Sorry I offended you.
LOL, how does "offense" enter into it...? I was just pointing out it didn't answer or deal with my main issue. Marriage is ABOUT contracts. Among other things, it is government's job to interpret and define ambiguities in contracts.
;-D
Michael argues nonsensically for the notion that governments don't belong involved in contracts. The idea is itself patently ludicrous. This is so DUH as to be inherently QED.
"There is no way to rip all these references to marriage out of the law and tax code."
Well, of course there is. You put your nose to the grindstone and start modifying or repealing them. Or, you pass an initiative which directs the government to do so within one year. At one time there were hundreds of laws in the old south which referred to racial identity, and those were cleaned up. The solution wasn't to leave those laws on the books, and declare everybody white; it was to rip them out. And somehow, people were able to do it.
You can enforce and interpret the marriage contract without referring to the sex of the parties who entered into it, or the number of people involved -- exactly as with any other contract.
If your intention is to utterly and completely ignore the rights of certain individuals, true.
That people HAVE rights even when pro-gays wish to ignore them is somewhat relevant.
This isn't a one-sided rights issue, no matter how many times you try and paint it that way. This is a matter of a collision of rights, and he fact is that one side is bound and determined to not only not even try and RESPECT that being an issue that has to be treated carefully, they're bound and determined to stomp all over the rights of the much larger majority**.
And no, you're wrong in general, you can certainly place all sorts of special instructions into contracts, including restrictions on sex, gender, age, and so forth. Except these kinds of laws abort that capability completely, and generally get used to abort all manner of other agreements as well.
That's not even saying that they shouldn't. That's saying the attitude as though they "unquestionable ought to" is the BS part.
============
** Guess what? FUCK YOU. I've gone from being fairly sympathetic to gay rights to being pretty much willing to vote for and support anything that abrogates them. And I'm far from alone. There's a HELL of a lot of pissed off people out there, and there are more of them than there are supporters of gay. They're just not pissed off enough to start really pushing back. What happened in North Carolina is only the beginning. You're going to start seeing a hell of a lot more unreasonable people, as long as gays keep running roughshod over the majority's rights and acting like they don't exist.

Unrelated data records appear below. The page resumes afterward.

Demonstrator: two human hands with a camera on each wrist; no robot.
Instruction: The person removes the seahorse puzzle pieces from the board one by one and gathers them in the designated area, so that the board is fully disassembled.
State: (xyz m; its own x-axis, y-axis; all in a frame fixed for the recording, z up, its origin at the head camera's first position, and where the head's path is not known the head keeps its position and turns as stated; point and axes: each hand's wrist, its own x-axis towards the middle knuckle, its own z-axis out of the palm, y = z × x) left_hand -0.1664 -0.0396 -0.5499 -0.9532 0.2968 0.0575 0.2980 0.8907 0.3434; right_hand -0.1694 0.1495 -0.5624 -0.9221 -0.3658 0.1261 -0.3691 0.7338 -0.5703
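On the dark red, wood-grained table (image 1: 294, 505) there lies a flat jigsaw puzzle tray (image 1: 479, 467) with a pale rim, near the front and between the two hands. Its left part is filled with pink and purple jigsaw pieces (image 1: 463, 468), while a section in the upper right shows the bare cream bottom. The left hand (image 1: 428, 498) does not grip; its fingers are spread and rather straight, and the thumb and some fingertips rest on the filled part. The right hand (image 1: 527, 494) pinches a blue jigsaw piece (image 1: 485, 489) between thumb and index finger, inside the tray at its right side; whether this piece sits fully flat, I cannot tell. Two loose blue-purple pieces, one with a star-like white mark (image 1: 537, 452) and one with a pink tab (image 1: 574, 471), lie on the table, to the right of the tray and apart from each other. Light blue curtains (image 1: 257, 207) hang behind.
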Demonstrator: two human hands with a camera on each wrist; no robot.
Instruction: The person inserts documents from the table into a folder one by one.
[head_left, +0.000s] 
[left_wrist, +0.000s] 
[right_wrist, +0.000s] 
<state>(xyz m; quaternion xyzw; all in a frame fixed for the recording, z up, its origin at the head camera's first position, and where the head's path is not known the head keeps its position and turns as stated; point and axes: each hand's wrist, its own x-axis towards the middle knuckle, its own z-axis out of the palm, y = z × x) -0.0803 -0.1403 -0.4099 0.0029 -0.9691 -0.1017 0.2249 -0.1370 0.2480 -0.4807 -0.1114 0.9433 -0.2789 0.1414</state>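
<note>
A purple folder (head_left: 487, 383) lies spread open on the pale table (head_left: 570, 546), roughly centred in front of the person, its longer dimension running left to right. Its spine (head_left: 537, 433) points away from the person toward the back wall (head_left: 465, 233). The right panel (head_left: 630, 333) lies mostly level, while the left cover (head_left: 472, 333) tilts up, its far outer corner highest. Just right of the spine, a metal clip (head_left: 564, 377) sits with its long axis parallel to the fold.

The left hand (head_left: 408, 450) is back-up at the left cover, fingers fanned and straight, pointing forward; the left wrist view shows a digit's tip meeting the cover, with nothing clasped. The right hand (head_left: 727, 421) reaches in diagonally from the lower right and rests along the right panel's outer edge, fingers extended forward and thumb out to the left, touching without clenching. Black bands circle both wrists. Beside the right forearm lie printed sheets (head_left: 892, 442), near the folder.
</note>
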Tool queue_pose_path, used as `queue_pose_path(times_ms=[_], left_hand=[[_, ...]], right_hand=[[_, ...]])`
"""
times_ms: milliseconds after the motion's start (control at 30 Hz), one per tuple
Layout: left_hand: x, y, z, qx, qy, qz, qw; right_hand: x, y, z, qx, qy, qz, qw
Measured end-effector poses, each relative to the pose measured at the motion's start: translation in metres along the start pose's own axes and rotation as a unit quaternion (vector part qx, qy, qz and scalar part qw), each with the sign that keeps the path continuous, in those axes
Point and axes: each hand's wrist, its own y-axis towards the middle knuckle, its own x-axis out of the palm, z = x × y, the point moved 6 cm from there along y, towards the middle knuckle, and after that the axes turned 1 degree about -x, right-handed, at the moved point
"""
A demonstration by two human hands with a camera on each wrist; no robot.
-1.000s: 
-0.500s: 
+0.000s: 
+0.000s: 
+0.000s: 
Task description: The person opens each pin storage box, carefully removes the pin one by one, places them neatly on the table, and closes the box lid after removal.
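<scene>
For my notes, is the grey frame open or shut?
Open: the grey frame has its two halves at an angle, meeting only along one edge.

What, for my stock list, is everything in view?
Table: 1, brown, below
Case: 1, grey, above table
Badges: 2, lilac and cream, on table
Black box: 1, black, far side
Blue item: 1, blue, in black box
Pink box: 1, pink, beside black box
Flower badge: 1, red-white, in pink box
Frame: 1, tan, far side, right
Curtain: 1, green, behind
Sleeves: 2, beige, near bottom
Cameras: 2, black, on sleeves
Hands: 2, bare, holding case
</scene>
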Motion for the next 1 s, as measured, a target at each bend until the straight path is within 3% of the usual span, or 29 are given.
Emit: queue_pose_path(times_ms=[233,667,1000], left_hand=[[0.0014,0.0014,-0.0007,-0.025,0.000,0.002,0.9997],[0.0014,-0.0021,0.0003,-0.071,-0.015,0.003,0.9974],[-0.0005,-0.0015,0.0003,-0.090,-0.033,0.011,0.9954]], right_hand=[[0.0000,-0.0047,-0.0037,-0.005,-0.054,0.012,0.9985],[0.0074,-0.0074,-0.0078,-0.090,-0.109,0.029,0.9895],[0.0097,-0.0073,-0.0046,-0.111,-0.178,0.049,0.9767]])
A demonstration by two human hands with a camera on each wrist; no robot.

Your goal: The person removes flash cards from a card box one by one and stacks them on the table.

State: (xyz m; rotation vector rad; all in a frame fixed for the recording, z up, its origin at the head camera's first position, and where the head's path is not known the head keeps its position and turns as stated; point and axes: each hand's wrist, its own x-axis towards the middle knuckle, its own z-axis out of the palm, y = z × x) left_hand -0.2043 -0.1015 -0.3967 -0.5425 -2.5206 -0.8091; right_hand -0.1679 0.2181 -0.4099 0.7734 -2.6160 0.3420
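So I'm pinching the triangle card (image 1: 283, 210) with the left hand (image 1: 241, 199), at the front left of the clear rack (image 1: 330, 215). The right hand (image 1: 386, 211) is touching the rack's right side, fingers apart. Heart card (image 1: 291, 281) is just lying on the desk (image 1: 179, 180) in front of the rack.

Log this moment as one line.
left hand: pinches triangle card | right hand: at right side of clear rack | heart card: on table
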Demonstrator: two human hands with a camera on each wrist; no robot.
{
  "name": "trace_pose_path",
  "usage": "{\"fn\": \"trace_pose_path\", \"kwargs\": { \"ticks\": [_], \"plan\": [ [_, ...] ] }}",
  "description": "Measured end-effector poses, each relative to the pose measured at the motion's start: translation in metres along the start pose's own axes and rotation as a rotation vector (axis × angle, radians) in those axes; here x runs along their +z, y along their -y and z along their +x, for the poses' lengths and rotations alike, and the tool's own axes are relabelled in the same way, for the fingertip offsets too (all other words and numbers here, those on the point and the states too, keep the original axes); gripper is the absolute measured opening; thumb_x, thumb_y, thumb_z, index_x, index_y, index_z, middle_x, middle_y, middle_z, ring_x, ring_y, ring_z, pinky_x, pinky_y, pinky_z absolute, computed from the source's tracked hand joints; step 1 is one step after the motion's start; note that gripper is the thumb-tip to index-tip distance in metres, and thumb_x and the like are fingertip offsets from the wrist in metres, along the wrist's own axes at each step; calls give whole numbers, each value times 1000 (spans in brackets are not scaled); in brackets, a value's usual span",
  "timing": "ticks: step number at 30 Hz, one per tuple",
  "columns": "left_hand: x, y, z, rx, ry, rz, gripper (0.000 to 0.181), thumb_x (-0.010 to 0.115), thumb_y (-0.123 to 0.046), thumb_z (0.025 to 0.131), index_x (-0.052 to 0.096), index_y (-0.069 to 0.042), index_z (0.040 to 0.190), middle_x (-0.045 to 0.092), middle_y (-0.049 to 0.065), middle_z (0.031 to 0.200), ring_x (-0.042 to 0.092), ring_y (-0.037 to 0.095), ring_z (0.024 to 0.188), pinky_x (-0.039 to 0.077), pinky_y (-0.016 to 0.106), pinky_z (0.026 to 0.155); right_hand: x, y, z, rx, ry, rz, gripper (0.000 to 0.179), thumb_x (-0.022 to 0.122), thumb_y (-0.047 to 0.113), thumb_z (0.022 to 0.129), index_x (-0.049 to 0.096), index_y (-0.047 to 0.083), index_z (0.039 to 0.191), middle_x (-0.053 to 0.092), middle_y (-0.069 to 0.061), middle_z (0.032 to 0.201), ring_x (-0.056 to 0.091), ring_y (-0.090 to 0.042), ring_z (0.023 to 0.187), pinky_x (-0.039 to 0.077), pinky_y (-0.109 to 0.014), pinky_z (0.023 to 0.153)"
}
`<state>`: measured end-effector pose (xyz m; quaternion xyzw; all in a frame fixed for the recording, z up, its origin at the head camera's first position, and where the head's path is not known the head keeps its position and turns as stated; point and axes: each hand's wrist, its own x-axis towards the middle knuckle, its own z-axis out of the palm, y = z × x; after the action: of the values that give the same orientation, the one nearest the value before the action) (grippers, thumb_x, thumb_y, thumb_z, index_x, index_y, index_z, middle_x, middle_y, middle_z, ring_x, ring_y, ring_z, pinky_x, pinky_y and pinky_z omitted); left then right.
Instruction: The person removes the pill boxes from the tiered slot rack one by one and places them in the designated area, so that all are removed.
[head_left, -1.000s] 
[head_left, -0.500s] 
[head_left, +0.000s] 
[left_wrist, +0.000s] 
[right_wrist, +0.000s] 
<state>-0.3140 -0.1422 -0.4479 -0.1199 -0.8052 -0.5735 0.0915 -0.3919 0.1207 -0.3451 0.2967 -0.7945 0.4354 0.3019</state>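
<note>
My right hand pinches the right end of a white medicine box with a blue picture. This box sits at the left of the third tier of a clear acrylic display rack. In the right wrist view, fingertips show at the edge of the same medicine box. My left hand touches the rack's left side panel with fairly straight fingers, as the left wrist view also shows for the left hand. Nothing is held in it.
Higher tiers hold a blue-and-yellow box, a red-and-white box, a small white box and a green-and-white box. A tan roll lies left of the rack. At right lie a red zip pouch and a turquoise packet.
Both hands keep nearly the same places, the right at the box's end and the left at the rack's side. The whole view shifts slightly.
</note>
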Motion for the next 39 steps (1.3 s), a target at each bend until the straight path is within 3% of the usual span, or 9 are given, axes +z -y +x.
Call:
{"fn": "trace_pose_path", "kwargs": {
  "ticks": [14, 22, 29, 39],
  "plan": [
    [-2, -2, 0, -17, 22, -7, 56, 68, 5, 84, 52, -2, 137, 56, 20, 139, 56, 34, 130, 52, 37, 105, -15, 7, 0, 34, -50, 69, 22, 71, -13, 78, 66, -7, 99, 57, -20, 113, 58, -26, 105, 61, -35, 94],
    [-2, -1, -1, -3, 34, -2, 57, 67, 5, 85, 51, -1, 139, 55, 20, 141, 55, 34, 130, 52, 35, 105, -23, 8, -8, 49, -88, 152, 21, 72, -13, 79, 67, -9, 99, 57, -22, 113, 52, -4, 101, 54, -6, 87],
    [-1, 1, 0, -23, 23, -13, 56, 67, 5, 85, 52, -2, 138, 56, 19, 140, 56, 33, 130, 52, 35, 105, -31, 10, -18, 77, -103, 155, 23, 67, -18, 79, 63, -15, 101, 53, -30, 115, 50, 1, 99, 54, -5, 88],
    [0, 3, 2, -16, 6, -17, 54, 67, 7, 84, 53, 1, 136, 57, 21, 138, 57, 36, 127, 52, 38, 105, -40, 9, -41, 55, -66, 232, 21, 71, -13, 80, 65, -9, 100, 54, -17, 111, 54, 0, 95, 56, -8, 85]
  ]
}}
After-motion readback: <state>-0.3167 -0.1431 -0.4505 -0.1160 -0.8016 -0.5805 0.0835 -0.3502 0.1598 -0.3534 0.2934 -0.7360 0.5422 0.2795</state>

In for a penny, in for a pound?
Thus the collective is more important than the individual according to this reasoning.
Is it really true that without government encouragement, people would just throw the towel in on stable long-term relationships? People will basically only form stable unions with others because of government sponsored incentives?
You are really saying people have little or no principle.
Also what you truly are saying is that you are scared when people are allowed to make their own decisions because they may not agree with what you think is best for society as a whole. Government should be involved in marriage because people would not marry if it were not for the incentives given by it.
I don't buy it. For the majority of human history, people did not need government to form stable units of family.
I think people have bought a narrative that life would be wild, treacherous, and chaotic without guns pointed at us for our own good.